If you are an Americans Abroad you could consider one of these seven options at this stage.
1. Do nothing at all and hope never to found, (however, see this.)
2. File going forward and hope that the IRS, US Treasury and Department of Justice do not ask about the past, (if they do, you would go through a standard audit, with penalties applied as provided for in the Internal Revenue Manual, IRM Agent discretion applies.)
3. File the past returns and FBARs “quietly” by mail with the IRS without otherwise alerting the IRS, (see note below)
4. File the past returns and FBARs with the IRS and include a written explanation of reasonable cause for not filing earlier,
5. File under traditional “voluntary disclosure” and negotiate directly with the IRS,
6. File under the “OVDP” (the Offshore Voluntary Disclosure Program) and pay a substantial penalty based on the maximum value of financial accounts (typically 27.5% of the maximum value of financial accounts in any of the previous eight years), (You might want to read a case study of what it is like to go through this nightmare, before you consider it.)
or
7. File under the new “streamlined approach” for the overseas American.
Each of these seven options carries different levels of risk and/or penalties. They need to be carefully evaluated before rushing to chose any one. They are all individually fact driven, based upon your own unique circumstances. You may need help evaluating them by a professional practitioner, and they aren’t cheap.

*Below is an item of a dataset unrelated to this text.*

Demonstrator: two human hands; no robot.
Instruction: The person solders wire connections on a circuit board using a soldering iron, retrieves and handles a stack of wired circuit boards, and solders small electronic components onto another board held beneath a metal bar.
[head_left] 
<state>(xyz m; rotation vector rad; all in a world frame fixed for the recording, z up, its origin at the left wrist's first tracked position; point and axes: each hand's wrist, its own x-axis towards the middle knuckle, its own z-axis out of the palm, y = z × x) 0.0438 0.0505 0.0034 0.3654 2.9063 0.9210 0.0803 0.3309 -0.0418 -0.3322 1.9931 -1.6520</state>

Let me add a couple other considerations.
Of course, there are those practitioners who strongly feel that the quiet disclosure route is NOT an option since the IRS warns against it, so if you prescribe to that view, than that would negate number 2.

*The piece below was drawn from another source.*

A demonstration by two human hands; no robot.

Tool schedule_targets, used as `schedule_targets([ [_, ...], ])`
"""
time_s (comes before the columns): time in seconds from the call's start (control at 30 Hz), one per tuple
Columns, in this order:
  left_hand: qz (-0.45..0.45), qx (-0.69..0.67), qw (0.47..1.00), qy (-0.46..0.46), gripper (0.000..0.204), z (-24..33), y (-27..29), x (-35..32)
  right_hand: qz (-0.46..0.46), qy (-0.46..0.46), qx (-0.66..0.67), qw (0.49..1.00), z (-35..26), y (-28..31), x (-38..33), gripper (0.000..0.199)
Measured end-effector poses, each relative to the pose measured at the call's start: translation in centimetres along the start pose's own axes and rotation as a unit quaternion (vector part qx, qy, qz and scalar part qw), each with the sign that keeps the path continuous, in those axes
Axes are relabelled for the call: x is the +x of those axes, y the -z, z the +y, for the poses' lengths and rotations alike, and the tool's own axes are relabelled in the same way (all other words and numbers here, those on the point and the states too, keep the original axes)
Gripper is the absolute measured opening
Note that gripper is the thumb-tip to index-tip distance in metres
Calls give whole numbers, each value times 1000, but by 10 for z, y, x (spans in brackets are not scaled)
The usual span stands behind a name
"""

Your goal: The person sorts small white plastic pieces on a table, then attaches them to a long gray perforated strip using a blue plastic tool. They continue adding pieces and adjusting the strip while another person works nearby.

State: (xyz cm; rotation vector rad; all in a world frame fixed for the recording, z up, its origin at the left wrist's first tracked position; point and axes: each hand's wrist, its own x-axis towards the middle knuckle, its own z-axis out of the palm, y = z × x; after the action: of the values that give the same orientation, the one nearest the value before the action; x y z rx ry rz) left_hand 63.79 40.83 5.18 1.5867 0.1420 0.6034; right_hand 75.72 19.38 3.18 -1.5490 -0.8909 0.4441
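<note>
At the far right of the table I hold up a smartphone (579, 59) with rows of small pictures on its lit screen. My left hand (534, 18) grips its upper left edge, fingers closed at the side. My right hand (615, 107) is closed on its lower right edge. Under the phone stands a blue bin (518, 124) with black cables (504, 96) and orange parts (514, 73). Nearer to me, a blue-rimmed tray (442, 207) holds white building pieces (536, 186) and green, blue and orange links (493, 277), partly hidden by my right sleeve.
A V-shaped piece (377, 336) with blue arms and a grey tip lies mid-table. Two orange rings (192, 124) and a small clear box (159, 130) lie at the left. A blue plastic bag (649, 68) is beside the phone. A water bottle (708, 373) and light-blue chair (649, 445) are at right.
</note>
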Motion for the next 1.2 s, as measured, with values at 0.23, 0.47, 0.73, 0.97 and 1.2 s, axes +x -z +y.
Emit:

I would also add item 8, and consider renouncing your U.S. Citizenship and not returning to America. That might be an option for the long term American abroad rather than meet the onerous compliance requirements. The IRS does not make your choices easy..
Finally, when it comes to getting professional help, I would only say that a person needs to do as much personal Drudgery as possible first, so they know the subject and options well, before approaching a professional who might put their requirement to generate fees head of the your need for good risk assessment.

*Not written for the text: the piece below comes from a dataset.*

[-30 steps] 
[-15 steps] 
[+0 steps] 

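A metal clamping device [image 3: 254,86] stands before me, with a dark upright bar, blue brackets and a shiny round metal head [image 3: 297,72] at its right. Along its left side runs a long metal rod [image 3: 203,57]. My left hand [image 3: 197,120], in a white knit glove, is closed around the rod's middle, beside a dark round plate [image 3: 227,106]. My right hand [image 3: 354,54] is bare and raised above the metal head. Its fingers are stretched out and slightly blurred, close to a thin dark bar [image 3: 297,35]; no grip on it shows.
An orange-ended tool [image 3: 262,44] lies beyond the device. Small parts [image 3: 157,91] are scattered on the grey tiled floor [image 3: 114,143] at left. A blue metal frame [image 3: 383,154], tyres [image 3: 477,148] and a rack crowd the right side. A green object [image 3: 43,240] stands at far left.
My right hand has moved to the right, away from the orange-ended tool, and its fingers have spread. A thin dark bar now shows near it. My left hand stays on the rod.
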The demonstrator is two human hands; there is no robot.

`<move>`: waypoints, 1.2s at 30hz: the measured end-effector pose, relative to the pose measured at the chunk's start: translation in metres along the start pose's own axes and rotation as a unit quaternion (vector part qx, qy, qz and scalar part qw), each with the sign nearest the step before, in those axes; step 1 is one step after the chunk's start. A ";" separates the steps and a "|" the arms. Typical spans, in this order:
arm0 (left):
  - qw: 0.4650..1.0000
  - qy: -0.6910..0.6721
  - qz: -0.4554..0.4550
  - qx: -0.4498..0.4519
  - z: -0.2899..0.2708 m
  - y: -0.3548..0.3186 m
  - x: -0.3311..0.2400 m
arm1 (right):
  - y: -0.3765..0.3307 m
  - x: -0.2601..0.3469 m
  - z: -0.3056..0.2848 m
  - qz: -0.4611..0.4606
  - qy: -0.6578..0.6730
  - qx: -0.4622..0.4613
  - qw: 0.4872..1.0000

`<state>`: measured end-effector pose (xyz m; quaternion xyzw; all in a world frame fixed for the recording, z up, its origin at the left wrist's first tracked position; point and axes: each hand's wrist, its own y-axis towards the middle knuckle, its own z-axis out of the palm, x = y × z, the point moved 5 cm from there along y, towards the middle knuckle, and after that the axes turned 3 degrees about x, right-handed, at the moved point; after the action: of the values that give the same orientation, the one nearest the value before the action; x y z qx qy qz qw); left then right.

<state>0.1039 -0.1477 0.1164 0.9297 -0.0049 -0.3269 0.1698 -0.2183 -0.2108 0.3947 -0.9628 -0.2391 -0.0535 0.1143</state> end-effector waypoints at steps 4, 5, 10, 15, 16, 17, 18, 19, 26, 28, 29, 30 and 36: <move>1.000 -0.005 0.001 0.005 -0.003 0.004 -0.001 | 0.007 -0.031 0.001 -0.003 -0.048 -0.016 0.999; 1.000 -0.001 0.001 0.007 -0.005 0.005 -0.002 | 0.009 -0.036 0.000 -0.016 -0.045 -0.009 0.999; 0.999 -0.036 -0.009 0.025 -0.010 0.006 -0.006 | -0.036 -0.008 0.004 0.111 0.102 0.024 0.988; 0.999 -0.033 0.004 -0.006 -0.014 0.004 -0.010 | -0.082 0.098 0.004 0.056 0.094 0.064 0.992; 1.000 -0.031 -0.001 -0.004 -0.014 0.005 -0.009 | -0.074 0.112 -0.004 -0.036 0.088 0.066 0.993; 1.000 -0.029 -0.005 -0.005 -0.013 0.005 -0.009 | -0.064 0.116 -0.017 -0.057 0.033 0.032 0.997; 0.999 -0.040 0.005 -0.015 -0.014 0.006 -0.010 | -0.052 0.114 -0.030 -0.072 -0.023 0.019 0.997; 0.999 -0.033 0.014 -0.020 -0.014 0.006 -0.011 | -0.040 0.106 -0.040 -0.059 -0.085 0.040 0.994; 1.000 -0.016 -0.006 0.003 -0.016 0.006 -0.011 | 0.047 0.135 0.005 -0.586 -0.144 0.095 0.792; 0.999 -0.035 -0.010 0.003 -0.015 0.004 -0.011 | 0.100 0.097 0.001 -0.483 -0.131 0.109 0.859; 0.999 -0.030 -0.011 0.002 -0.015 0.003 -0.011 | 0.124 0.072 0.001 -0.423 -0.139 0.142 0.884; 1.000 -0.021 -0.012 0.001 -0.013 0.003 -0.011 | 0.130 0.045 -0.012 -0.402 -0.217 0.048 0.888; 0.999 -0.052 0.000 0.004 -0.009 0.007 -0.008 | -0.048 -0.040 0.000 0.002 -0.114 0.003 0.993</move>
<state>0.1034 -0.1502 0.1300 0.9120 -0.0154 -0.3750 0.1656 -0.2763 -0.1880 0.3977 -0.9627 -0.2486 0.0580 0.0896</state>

It is a buyer beware world out there when choosing a good practitioner. Knowing the subject and options even semi well, helps make a consult a collaborative effort, not just a fee generating, wealth creation program for the practitioner.
So, Eddie, sorry that I am not giving you easy answers. Lots for you to mull over, and best wishes. I was there once, and so probably have a pretty good idea of the dilemmas you face. It is a complex subject to get your mind around, but you can do it!